### WHAT IS BEING ASKED:
Each line from the one containing "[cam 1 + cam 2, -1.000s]" to the end of the data must be copied exactly, the first and last included; no other lines and no pictures belong in the copy.

### GIVEN DATA:
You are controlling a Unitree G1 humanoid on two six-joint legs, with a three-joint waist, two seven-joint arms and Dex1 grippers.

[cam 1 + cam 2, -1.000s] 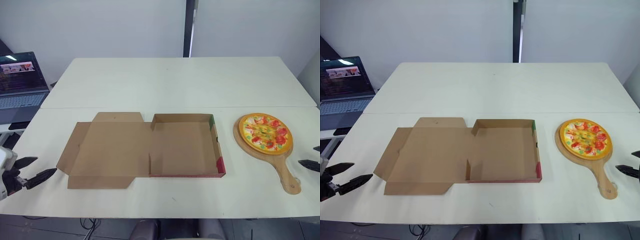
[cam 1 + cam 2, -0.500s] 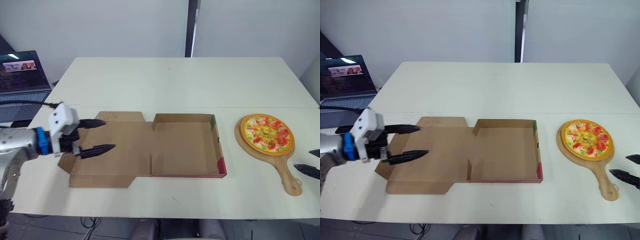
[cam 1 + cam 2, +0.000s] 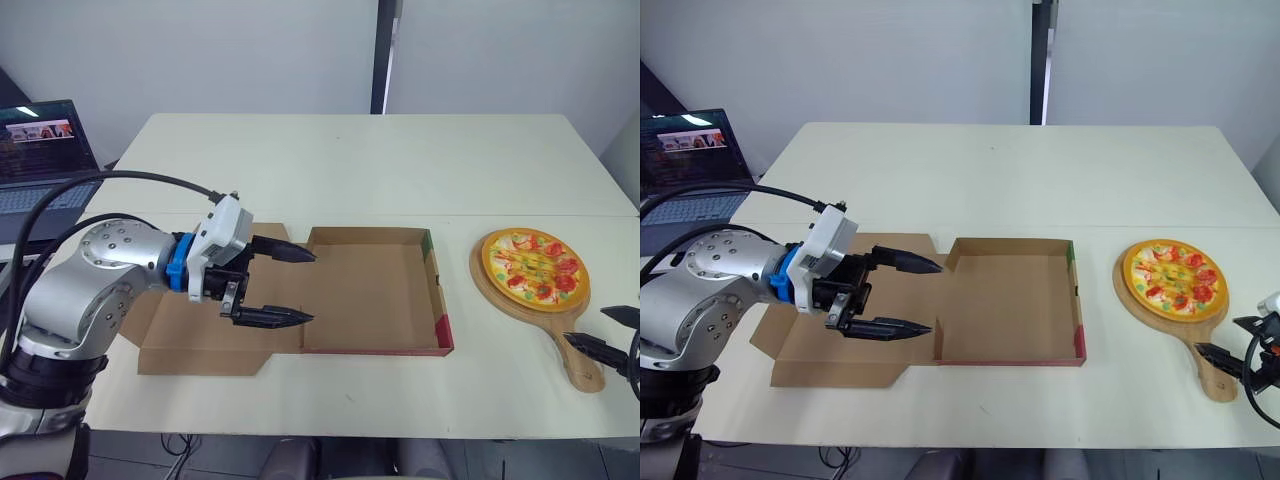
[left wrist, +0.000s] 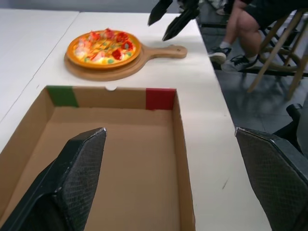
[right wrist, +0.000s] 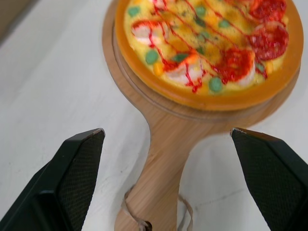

### EXERCISE OUTPUT:
[cam 1 + cam 2, -1.000s] 
[cam 1 + cam 2, -0.500s] 
[cam 1 + cam 2, +0.000s] 
[left wrist, +0.000s] 
[right wrist, +0.000s] 

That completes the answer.